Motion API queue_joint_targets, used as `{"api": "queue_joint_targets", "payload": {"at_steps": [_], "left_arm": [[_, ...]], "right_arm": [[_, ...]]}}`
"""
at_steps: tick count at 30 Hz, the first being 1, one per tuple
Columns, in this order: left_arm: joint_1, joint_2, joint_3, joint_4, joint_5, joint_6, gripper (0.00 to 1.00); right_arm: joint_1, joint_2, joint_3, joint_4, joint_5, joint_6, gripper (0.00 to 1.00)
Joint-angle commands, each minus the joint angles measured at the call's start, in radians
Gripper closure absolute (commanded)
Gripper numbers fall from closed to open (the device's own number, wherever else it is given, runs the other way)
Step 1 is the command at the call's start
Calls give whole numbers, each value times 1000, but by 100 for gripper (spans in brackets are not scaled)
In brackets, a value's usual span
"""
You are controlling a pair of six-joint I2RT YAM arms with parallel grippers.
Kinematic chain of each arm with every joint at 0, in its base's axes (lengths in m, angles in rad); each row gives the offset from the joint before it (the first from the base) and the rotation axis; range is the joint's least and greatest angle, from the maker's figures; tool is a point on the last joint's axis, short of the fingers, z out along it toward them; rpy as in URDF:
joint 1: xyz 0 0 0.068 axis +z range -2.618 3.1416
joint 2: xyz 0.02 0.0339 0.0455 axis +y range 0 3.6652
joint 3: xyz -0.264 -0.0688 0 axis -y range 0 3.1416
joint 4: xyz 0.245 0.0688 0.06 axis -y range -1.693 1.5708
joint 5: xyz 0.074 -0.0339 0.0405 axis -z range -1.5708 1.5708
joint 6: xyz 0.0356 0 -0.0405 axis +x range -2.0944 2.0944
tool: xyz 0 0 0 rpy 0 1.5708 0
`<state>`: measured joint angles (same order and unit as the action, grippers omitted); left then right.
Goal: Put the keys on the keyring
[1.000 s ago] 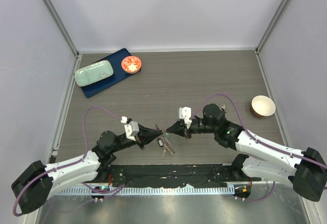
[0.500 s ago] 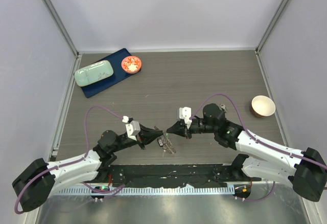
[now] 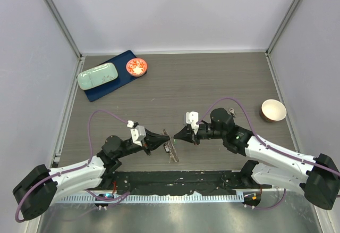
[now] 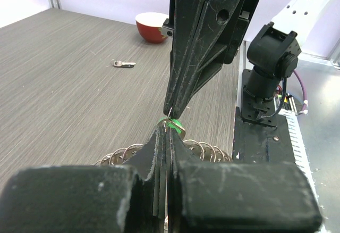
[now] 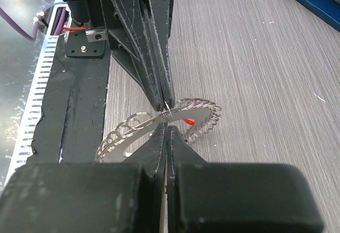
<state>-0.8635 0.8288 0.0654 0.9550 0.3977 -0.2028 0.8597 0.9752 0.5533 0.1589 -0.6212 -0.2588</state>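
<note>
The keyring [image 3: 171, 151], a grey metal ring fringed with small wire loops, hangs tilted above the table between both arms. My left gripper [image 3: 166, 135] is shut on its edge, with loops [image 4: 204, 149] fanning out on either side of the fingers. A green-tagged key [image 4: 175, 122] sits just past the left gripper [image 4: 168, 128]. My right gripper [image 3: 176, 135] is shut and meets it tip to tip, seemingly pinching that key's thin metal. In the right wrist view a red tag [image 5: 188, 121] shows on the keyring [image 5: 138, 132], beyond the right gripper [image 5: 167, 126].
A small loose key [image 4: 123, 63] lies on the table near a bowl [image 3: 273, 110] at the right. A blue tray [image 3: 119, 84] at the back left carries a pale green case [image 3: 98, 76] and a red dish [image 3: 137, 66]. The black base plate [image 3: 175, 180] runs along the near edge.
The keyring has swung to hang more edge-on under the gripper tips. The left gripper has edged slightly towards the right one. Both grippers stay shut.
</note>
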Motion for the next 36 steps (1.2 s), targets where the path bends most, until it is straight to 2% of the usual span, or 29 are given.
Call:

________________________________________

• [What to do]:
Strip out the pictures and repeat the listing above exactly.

• [Result of the task]:
Motion API queue_joint_targets, used as `{"api": "queue_joint_targets", "payload": {"at_steps": [_], "left_arm": [[_, ...]], "right_arm": [[_, ...]]}}`
"""
at_steps: tick count at 30 Hz, the first being 1, one per tuple
Columns, in this order: left_arm: joint_1, joint_2, joint_3, joint_4, joint_5, joint_6, gripper (0.00 to 1.00); right_arm: joint_1, joint_2, joint_3, joint_4, joint_5, joint_6, gripper (0.00 to 1.00)
Joint-angle commands, each minus the joint angles measured at the call's start, in radians
Gripper closure absolute (commanded)
Gripper numbers fall from closed to open (the device's own number, wherever else it is given, runs the other way)
Step 1 is the command at the call's start
Calls give whole numbers, each value times 1000, but by 100 for gripper (spans in brackets are not scaled)
In brackets, a value's usual span
"""
You are controlling a pair of six-joint I2RT YAM arms with parallel grippers.
Kinematic chain of each arm with every joint at 0, in its base's axes (lengths in m, angles in rad); each row gives the offset from the joint before it (the first from the base) and the rotation axis; range is the joint's least and greatest angle, from the maker's figures; tool is a point on the last joint's axis, short of the fingers, z out along it toward them; rpy as in URDF:
joint 1: xyz 0 0 0.068 axis +z range -2.618 3.1416
joint 2: xyz 0.02 0.0339 0.0455 axis +y range 0 3.6652
joint 3: xyz -0.264 -0.0688 0 axis -y range 0 3.1416
joint 4: xyz 0.245 0.0688 0.06 axis -y range -1.693 1.5708
joint 5: xyz 0.074 -0.0339 0.0405 axis -z range -1.5708 1.5708
joint 6: xyz 0.0356 0 -0.0405 axis +x range -2.0944 2.0944
tool: xyz 0 0 0 rpy 0 1.5708 0
`<state>`: measured joint angles (same order and unit as the action, grippers omitted); left then right.
Goal: Put the keys on the keyring
[1.000 s ago] 
[0.500 s ago] 
[now] 
[now] 
[now] 
<state>-0.8635 0.8288 0.0654 0.9550 0.3977 -0.2028 0.8597 0.9752 0.5533 0.1589 -0.6212 -0.2588</state>
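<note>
The keyring [image 3: 171, 151], a grey metal ring fringed with small wire loops, hangs tilted above the table between both arms. My left gripper [image 3: 166, 135] is shut on its edge, with loops [image 4: 204, 149] fanning out on either side of the fingers. A green-tagged key [image 4: 175, 122] sits just past the left gripper [image 4: 168, 128]. My right gripper [image 3: 176, 135] is shut and meets it tip to tip, seemingly pinching that key's thin metal. In the right wrist view a red tag [image 5: 188, 121] shows on the keyring [image 5: 138, 132], beyond the right gripper [image 5: 167, 126].
A small loose key [image 4: 123, 63] lies on the table near a bowl [image 3: 273, 110] at the right. A blue tray [image 3: 119, 84] at the back left carries a pale green case [image 3: 98, 76] and a red dish [image 3: 137, 66]. The black base plate [image 3: 175, 180] runs along the near edge.
The keyring has swung to hang more edge-on under the gripper tips. The left gripper has edged slightly towards the right one. Both grippers stay shut.
</note>
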Motion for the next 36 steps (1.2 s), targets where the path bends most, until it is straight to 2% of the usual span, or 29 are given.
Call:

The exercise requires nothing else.